● **EXERCISE AIM**:
Write out the opening lines of the data word for word, up to and including the line with "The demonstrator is", and leave every picture and every later line out.

DATA SECTION section start

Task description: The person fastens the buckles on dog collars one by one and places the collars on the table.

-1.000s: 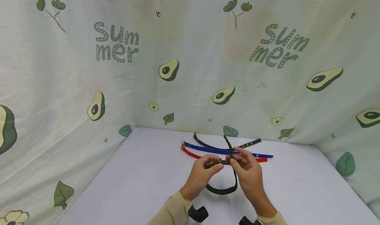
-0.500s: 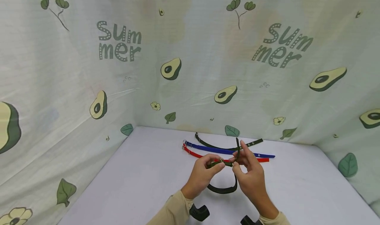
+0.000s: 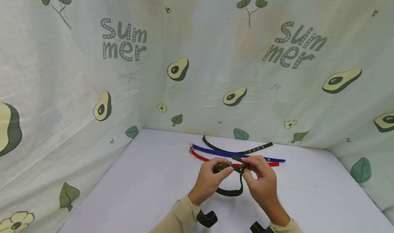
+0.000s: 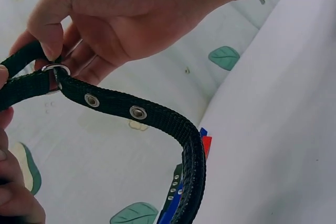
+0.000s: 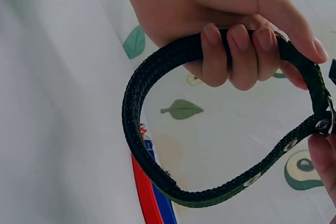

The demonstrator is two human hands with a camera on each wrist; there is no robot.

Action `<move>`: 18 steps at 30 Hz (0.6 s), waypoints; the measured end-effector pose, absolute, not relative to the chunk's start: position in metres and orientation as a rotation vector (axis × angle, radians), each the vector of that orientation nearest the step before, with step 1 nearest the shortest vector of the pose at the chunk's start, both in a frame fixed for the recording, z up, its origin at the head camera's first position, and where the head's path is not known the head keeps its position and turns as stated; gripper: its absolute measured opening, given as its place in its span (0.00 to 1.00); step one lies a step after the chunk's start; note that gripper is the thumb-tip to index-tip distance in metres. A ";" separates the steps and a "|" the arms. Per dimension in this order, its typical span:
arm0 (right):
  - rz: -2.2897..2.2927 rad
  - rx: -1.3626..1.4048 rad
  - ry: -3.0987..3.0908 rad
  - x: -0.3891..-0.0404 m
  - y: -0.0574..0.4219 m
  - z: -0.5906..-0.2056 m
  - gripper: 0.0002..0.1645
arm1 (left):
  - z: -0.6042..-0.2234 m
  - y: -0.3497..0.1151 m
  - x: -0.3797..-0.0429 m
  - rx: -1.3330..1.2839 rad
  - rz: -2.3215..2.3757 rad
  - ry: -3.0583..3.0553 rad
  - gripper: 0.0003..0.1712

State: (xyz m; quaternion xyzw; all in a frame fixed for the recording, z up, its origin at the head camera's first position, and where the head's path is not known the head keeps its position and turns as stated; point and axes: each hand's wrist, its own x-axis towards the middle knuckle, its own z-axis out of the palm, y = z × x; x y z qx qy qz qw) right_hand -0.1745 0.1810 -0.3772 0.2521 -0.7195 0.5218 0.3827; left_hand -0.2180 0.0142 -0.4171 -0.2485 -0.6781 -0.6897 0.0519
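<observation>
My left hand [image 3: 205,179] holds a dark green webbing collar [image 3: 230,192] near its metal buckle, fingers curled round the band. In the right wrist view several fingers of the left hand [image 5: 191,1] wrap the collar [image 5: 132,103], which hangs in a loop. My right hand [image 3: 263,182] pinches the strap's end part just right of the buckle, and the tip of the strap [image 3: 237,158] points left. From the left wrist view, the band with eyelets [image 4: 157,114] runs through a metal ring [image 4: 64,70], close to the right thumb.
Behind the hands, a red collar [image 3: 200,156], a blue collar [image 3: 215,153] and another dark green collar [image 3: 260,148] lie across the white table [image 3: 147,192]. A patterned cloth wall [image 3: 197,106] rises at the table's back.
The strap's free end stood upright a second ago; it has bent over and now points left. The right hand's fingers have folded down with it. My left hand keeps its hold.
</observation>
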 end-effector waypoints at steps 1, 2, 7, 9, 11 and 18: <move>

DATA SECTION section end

● **RESPONSE TO THE TASK**:
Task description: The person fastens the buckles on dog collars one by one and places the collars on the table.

-1.000s: 
-0.500s: 
+0.000s: 
+0.000s: 
+0.000s: 

The demonstrator is two human hands with a camera on each wrist; there is no robot.

The output contains nothing more.